Natural History, Complication and Prognosis
Natural History
If left untreated, patients with pineocytoma may progress to develop seizures, obstructive hydrocephalus, local recurrence, and CSF metastasis.[19][20]
Complications
Common complications of pineocytoma include:[20][9]
- Obstructive hydrocephalus
- Local recurrence
- CSF metastasis
- Distant metastasis (most commonly, lung)
Prognosis
- Prognosis is generally excellent, and the 5-year survival rate of patients with pineocytoma is approximately 86%.[20]
- Pineocytoma has the most favorable prognosis among all the pineal gland tumors.[21]
- Clark et al. after performing a systematic review of the literature reported that the 1- and 5-year progression free survival (PFS) rates for patients that underwent resection versus the biopsy group were 97% and 90%, and 89% and 75% respectively. The 1- and 5-year PFS rates for the gross total resection group versus the group undergoing subtotal resection combined with radiation therapy were 100% and 94%, and 100% and 84% respectively.[22]
History and Symptoms
History
When evaluating a patient for pineocytoma, you should take a detailed history of the presenting symptom (onset, duration, and progression), other associated symptoms, and a thorough family and past medical history review.
Symptoms
- The clinical presentation of pineocytoma is mainly from the obstructive hydrocephalus secondary to compression of the tectum of the midbrain and obstruction of the aqueduct.[19]

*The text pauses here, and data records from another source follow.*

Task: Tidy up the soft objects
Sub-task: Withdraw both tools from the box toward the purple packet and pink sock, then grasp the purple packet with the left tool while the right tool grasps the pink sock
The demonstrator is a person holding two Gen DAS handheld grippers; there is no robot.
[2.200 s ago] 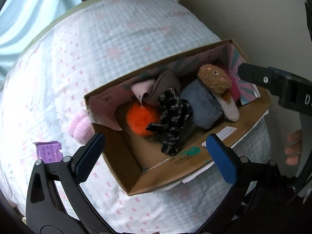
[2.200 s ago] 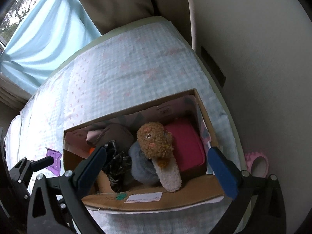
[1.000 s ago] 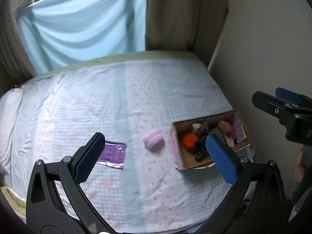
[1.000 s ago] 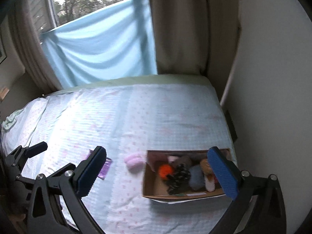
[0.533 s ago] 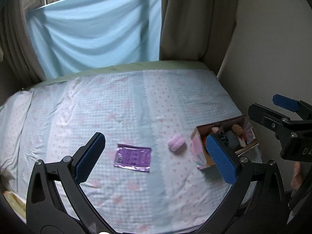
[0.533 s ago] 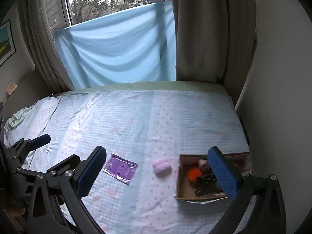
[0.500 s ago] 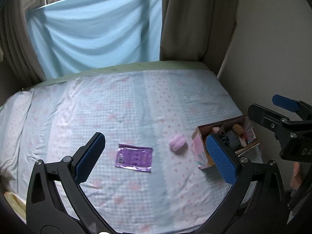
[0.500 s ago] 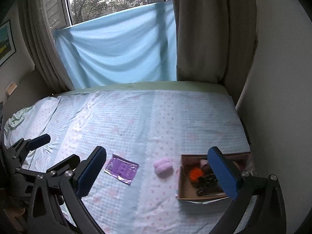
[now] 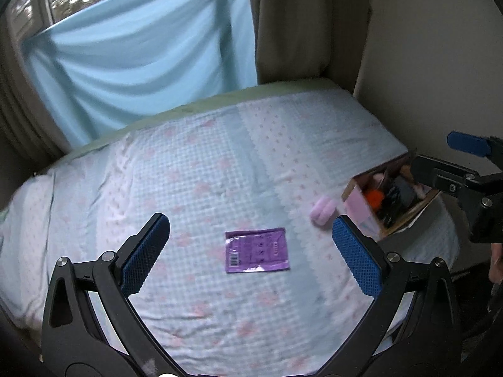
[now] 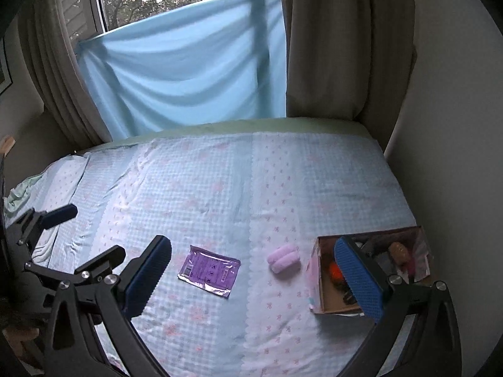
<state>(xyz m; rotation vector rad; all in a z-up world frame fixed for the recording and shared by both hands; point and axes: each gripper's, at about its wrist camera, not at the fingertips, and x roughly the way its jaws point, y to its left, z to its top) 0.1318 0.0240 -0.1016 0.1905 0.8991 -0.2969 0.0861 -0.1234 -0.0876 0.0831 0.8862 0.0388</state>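
Pink plush roll (image 10: 283, 262) lies on bed (image 10: 220, 188) between purple packet (image 10: 209, 272) and cardboard box (image 10: 317, 282); left gripper (image 9: 251, 245) and right gripper (image 10: 253, 270) hover above, jaws spread, empty.

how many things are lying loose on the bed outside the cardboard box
2: a purple packet mid-bed, and a pink fluffy roll just left of the cardboard box. Gripper arms may hide others.

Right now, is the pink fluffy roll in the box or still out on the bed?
Out. The pink roll lies on the bedspread, just left of the box, apart from it.
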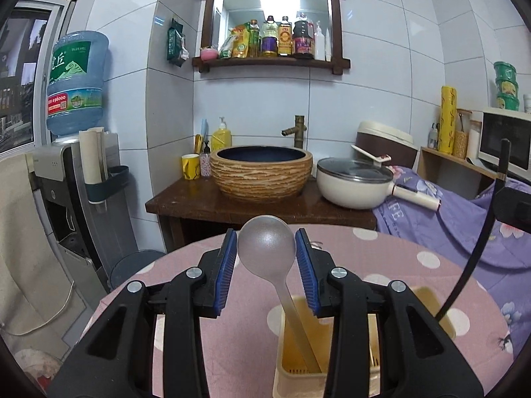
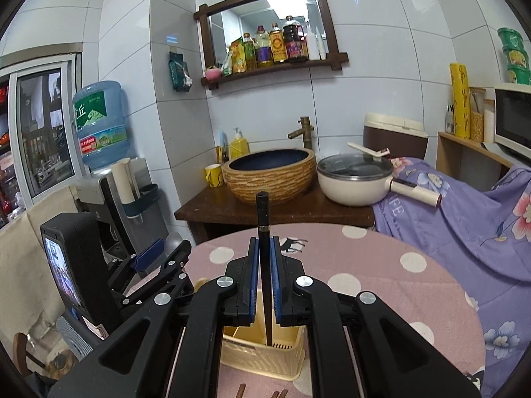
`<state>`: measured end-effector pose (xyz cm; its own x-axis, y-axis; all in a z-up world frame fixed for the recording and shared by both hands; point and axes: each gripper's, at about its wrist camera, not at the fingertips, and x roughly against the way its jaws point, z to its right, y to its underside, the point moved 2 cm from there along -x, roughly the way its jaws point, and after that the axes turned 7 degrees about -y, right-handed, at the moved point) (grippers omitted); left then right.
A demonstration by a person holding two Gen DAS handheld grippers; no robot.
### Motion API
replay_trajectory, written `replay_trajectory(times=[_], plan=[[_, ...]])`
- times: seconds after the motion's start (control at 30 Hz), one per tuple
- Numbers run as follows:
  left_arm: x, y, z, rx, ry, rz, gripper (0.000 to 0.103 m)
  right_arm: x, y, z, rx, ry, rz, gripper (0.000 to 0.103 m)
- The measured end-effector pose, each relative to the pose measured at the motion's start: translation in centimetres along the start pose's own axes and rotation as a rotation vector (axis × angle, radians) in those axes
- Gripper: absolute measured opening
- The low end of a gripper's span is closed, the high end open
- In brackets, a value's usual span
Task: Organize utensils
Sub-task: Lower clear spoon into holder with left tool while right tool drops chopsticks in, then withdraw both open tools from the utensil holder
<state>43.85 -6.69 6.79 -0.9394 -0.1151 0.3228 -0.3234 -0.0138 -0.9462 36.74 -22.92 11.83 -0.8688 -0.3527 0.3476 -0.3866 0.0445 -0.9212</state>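
A cream slotted utensil holder (image 1: 298,368) stands on the pink polka-dot tablecloth (image 1: 232,348). A frosted grey spoon (image 1: 267,245) stands in it, handle down, bowl up. My left gripper (image 1: 266,242) is open, its blue pads either side of the spoon's bowl with small gaps. My right gripper (image 2: 264,248) is shut on a black chopstick (image 2: 264,219), held upright with its lower end inside the holder (image 2: 262,358). The left gripper shows at the left in the right wrist view (image 2: 156,252).
Brown sticks (image 2: 262,393) lie on the cloth at the near edge. Behind the table stand a wooden stand with a basin (image 1: 262,172), a white pan (image 1: 355,182), a water dispenser (image 1: 76,172) and a purple-covered surface (image 1: 464,219).
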Motion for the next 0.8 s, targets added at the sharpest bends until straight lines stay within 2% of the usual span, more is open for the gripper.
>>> replay_trajectory(times=[0.23,0.3,0.47,0.5,0.53,0.57,0.6,0.63,0.8], plan=[[0.1,1.7,1.0,-0.063,0.041,-0.035,0.037,-0.7,1.6,0.8,-0.024,0.014,-0.031,0.006],[-0.1,2.2,1.3,-0.081,0.046,-0.058,0.037,-1.1,2.0,1.0,-0.041,0.007,-0.053,0.002],[0.1,3.1,2.0,-0.126,0.049,-0.078,0.037,-1.4,2.6,1.6,-0.071,0.009,-0.061,0.002],[0.2,3.1,2.1,-0.127,0.051,-0.077,0.037,-1.4,2.8,1.6,-0.071,0.008,-0.062,0.003],[0.3,3.1,2.0,-0.127,0.053,-0.074,0.038,-1.3,2.9,1.6,-0.071,0.012,-0.062,0.008],[0.5,3.0,2.0,-0.127,0.053,-0.072,0.044,-1.1,3.1,1.7,-0.071,0.015,-0.057,0.011],[0.8,3.0,1.9,-0.127,0.053,-0.064,0.054,-0.9,3.2,1.6,-0.068,0.018,-0.05,0.017],[1.2,2.9,1.9,-0.125,0.05,-0.053,0.058,-0.6,3.3,1.6,-0.063,0.022,-0.042,0.023],[3.4,2.8,0.6,-0.098,0.035,-0.022,0.076,1.1,3.9,1.9,-0.054,0.047,-0.009,0.037]])
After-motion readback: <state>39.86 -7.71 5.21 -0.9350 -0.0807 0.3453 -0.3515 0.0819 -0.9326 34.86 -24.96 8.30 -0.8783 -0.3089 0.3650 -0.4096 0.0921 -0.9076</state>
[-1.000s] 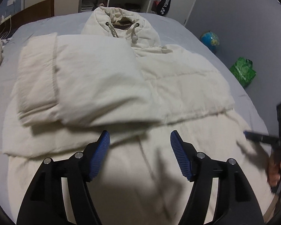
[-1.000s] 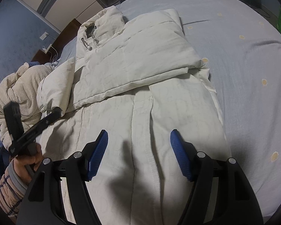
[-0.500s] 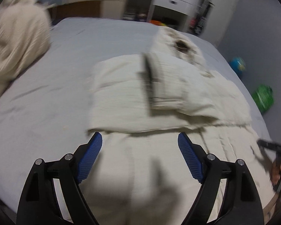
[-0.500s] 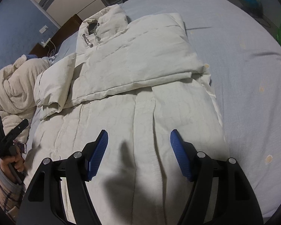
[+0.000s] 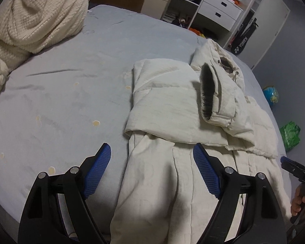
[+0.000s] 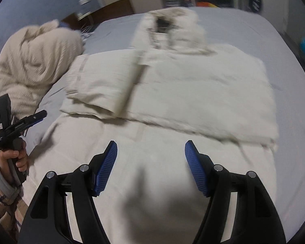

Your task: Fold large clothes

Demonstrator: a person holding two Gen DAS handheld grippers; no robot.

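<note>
A cream padded coat (image 5: 172,105) lies flat on the grey-blue bed (image 5: 71,81), hood (image 5: 223,61) at the far end and both sleeves folded across the chest. My left gripper (image 5: 152,162) hovers open over the coat's lower left edge, one pad above the sheet and the other above the coat. In the blurred right wrist view, my right gripper (image 6: 151,158) hangs open above the coat's (image 6: 193,93) lower middle, with nothing between its pads. Each view shows the other gripper at its edge: the right one (image 5: 294,168) and the left one (image 6: 20,124), each in a hand.
A heap of cream knitted blanket (image 5: 30,20) fills the bed's far left corner. Beyond the bed stand white drawers (image 5: 217,10) and a black racket bag (image 5: 244,38). On the floor at the right are a globe (image 5: 271,96) and a green bag (image 5: 290,136).
My left gripper has swung left, from over the coat's middle to its left edge, and its jaws have widened. My right gripper has rolled and shifted, now facing the coat squarely.
</note>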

- Pineal tumors cause neurologic dysfunction by direct invasion, compression, or obstruction of cerebrospinal fluid (CSF) flow.
- The rate of tumor growth determines the rapidity of symptom onset and is an important prognostic factor.
- Pineal gland tumors share some common clinical and radiographic features based upon their anatomic location. Symptoms of pineocytoma include:
- Hydrocephalus is common, manifested by headaches, lethargy, and signs of increased intracranial pressure.
- Progressive local tumor growth may result in cranial neuropathies or hypothalamic dysfunction.
Symtpoms | Signs |
---|---|
Headaches | Papilledema |
Vision abnormalities | Ataxia |
Nausea and vomiting | Loss of upward gaze |
Impaired ambulation | Tremor |
Altered pupillary reflexes | |
Hyperactive deep tendon reflexes |
Physical Examination
Compression of the superior colliculi can lead to a characteristic gaze palsy, known as Parinaud syndrome. Common physical examination findings of pineocytoma include:[19]
HEENT
- Bulging soft spots (fontanelles)
- Eyes that are constantly looking down (sunsetting sign)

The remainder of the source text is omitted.